A VENDA DE MEU PAI é uma receita de bem viver, doce
lembrança, sonhos de amor-menino, dose quase divina
de fruída saudade de quem sempre soube e sabe viver.
Este livro traz em todas as suas páginas - mesmo nas
ditas de ficção - um conteúdo de humanismo
dos melhores que a literatura já teve. Elucubrações
de um intelectual Retórica apaixonada para assinalar
nobreza ? Aconselhável registro com sentido biográfico?
Texto confessional para dourar o passado e vender o futuro?
Marketing ou exemplo de vida? Tenho em mim que nem tanto ou...
concretamente que sim, pois NA VENDA DE MEU PAI é tudo
isso e muito mais: é um hino de louvor à vida
simples das gentes de Várzea da Palma e de Montes Claros,
na primeira metade do século. É a radiografia
colorida e positiva dos mais encantadores sentimentos do menino
e do rapaz quase prodígio, mestre-doutor do visível
e invisível da vida.
NA VENDA DE MEU PAI, de Luiz de Paula, não é
o primeiro, nem será o último livro sobre pessoas
e paisagem de nossa região. Muitos outros escritores
se esforçaram com o mesmo propósito: Desembargador
Veloso, Urbino Viana, Milton e Newton Prates, Cyro dos Anjos,
Ari Oliveira, Darcy Ribeiro, Nelson Vianna, Olyntho e Yvonne
Silveira, Cândido Canela, Hermes de Paula, Milene e
João Valle Maurício, Manoel Hygino, Simeão
Ribeiro, Amelina Chaves, Dário Cotrim, Haroldo Lívio,
muitos e muitos outros, inclusive este quase modesto apresentador.
Sem precisar transferir a pergunta para os universitários
como no programa da TV... falo diretamente a cada um de vocês:
o que é mesmo difere
um poeta de outra pessoa que não faz poesia?
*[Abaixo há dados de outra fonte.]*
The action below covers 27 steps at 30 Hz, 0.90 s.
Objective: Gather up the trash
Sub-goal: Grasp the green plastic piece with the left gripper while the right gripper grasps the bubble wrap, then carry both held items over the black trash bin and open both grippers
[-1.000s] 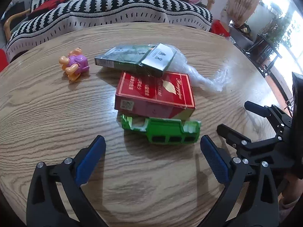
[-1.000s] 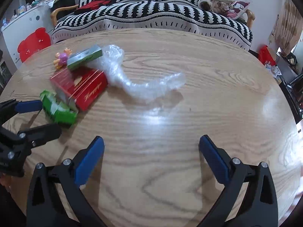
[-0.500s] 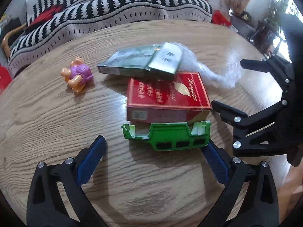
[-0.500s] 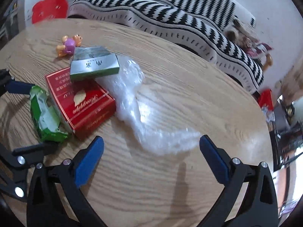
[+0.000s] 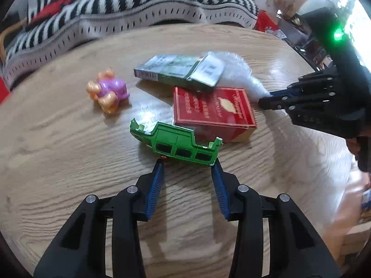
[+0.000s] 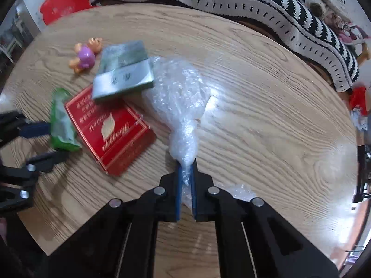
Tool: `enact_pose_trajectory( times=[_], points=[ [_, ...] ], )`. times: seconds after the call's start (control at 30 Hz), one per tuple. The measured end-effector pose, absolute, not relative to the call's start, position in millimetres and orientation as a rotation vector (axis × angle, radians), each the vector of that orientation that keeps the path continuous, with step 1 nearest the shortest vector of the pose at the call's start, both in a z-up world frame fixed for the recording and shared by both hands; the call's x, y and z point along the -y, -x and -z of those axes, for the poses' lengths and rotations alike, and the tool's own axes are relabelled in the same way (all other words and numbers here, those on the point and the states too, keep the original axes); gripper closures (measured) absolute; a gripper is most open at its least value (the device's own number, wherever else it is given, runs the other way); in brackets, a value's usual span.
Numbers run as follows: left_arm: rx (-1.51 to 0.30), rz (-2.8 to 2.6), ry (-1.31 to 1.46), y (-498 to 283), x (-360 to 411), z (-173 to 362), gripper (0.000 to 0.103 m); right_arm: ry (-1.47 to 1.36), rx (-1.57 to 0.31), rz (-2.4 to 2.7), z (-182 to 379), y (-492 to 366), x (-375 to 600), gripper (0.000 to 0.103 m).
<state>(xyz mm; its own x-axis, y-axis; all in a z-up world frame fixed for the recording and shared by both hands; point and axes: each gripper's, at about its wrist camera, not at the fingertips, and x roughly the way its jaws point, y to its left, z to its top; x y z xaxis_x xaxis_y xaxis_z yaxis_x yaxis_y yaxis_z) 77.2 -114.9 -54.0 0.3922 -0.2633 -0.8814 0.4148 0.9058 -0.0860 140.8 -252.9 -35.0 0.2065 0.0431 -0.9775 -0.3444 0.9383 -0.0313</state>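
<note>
A torn green plastic piece (image 5: 178,142) lies on the round wooden table (image 5: 58,139), against a red cigarette carton (image 5: 213,110). My left gripper (image 5: 188,162) has its jaws closed in on the two ends of the green piece. A green-grey carton (image 5: 180,71) leans on the red one. Clear bubble wrap (image 6: 180,97) lies beside the cartons; my right gripper (image 6: 186,165) is shut on its twisted end. In the right wrist view the green piece (image 6: 61,120) sits between the left gripper's fingers (image 6: 34,128).
A small pink and orange toy figure (image 5: 107,91) lies left of the cartons, and shows in the right wrist view (image 6: 85,54). A black-and-white striped sofa (image 5: 139,2) stands behind the table. A red item (image 6: 65,2) stands past the table's far left edge.
My left gripper moved up to the green piece and closed on its ends. My right gripper moved to the bubble wrap's tail and shut on it.
</note>
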Motion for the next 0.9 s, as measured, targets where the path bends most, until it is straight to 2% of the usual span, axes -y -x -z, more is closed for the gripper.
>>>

Qual a
diferença entre um artista e outra pessoa que não
produz arte?
O modo de ser, o jeitão, é claro. A capacidade
de sonhar, a visão romântica, o real e o irreal
na forma de reparar nas pessoas, o sentir espiritualmente
a vida e os acontecimentos, o ir e o vir, o ensinar sem querer
ensinar, o aprender sem saber que está aprendendo...
Melhor: o artista é aquele que vendo, traduzindo ou
registrando com letras, traços, tintas e sons, ou com
o cinzel da escultura, materializa tudo que os contemporâneos
gostariam de materializar, de resumir como sentido de cultura.
Praxíteles, Michelangelo, Leonardo, Camões,
Cervantes, o Aleijadinho, Niemeyer - para citar apenas a cabeceira
- todos foram intérpretes das idéias, dos sonhos
e das realizações de cada época.
Quero terminar dizendo que Luiz de Paula Ferreira conseguiu
com seu livro NA VENDA DE MEU PAI uma síntese com tessitura
de ouro, grande feito de nosso tempo: retratou, pintou, esculpiu
e narrou feitos da maior pureza e do melhor tempero. Alguma
coisa do muito de mistério e de maravilha que Deus
permitiu e deixou a cargo desse povinho sabido de Várzea
e dos Montes Claros. Luiz é um exagero ! Em tudo isso,
a nós outros só nos resta dizer amém
e aplaudir. E pedir as graças divinas para conservar
o Luiz, o doutor Luiz. Principalmente para escrever outros
livros... ser o que é e fazer o que faz.